Comparing two arrays, too slow

joe_chesak · August 6, 2010, 5:51pm

I don’t have access to the database, but everyday I get a csv dump of
all
live customer listings.
There are around 15,000 live listings.
A record contains 3 fields: id, name, description
Everyday some new accounts are created while others are deleted.
Everyday I want to compare yesterday’s dump with today’s dump and print
the full record of each terminated record and each new record.
I am achieving this with the script below.
That last line makes the script run very slow.

Is there a more elegant way to compare two
arrays|hashes|sets|FasterCSVtables while carrying a few fields along for
the
ride?

WORKING CODE:
require ‘rubygems’
require ‘fastercsv’

sundays_dump = FasterCSV.read("./sunday.csv")
mondays_dump = FasterCSV.read("./monday.csv")

sundays_ids = sundays_dump.collect {|row| row[1]}
mondays_ids = mondays_dump.collect {|row| row[1]}

newaccount_ids = mondays_ids - sundays_ids
terminated_ids = sundays_ids - mondays_ids

sundays_dump.each {|row| puts ‘delete,’+row[0]+’,’+row[1] if
terminated_ids.include? row[1]}
mondays_dump.each {|row| puts ‘create,’+row[0]+’,’+row[1] if
newaccount_ids.include? row[1]}

TEST DATA:
sunday.csv
id,name,otherstuff
1,larry,bald
2,curly,tall
3,moe,meanie

monday.csv
id,name,otherstuff
1,larry,bald
4,shemp,greasy

OUTPUT:
delete,2,curly
delete,3,moe
create,4,shemp

joe_chesak · August 6, 2010, 5:58pm

On Sat, 7 Aug 2010, joe chesak wrote:

Is there a more elegant way to compare two

sundays_ids = sundays_dump.collect {|row| row[1]}
mondays_ids = mondays_dump.collect {|row| row[1]}

newaccount_ids = mondays_ids - sundays_ids
terminated_ids = sundays_ids - mondays_ids

sundays_dump.each {|row| puts ‘delete,’+row[0]+’,’+row[1] if
terminated_ids.include? row[1]}
mondays_dump.each {|row| puts ‘create,’+row[0]+’,’+row[1] if
newaccount_ids.include? row[1]}

Rather than go through both sets of data, I’d do something like this:

terminated_ids.each do |row|
puts “delete,#{sundays_dump[row][0]},#{sundays_dump[row][1]}”
end

Same thing for the new account (substituting monday, of course)

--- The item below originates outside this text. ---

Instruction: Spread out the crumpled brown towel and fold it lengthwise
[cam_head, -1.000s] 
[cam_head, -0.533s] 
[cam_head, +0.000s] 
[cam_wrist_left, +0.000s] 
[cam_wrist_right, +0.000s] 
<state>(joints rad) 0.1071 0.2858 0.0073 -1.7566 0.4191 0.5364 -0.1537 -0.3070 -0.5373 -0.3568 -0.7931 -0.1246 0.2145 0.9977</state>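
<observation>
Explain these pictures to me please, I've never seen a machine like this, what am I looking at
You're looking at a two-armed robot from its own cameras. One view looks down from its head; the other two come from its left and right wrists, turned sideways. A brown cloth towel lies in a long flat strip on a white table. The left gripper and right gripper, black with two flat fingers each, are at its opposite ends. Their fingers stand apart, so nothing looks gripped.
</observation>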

This way you’re only outputting the changed records.

Matt

joe_chesak · August 6, 2010, 7:27pm

On 8/6/10, joe chesak [email protected] wrote:

Is there a more elegant way to compare two

1,larry,bald
4,shemp,greasy

OUTPUT:
delete,2,curly
delete,3,moe
create,4,shemp

Here’s an idea… although, Matthew’s suggestion is really the better
way to go (tho I think his code won’t quite work… you’ll have to
save away array indexes somewhere to make that approach effective).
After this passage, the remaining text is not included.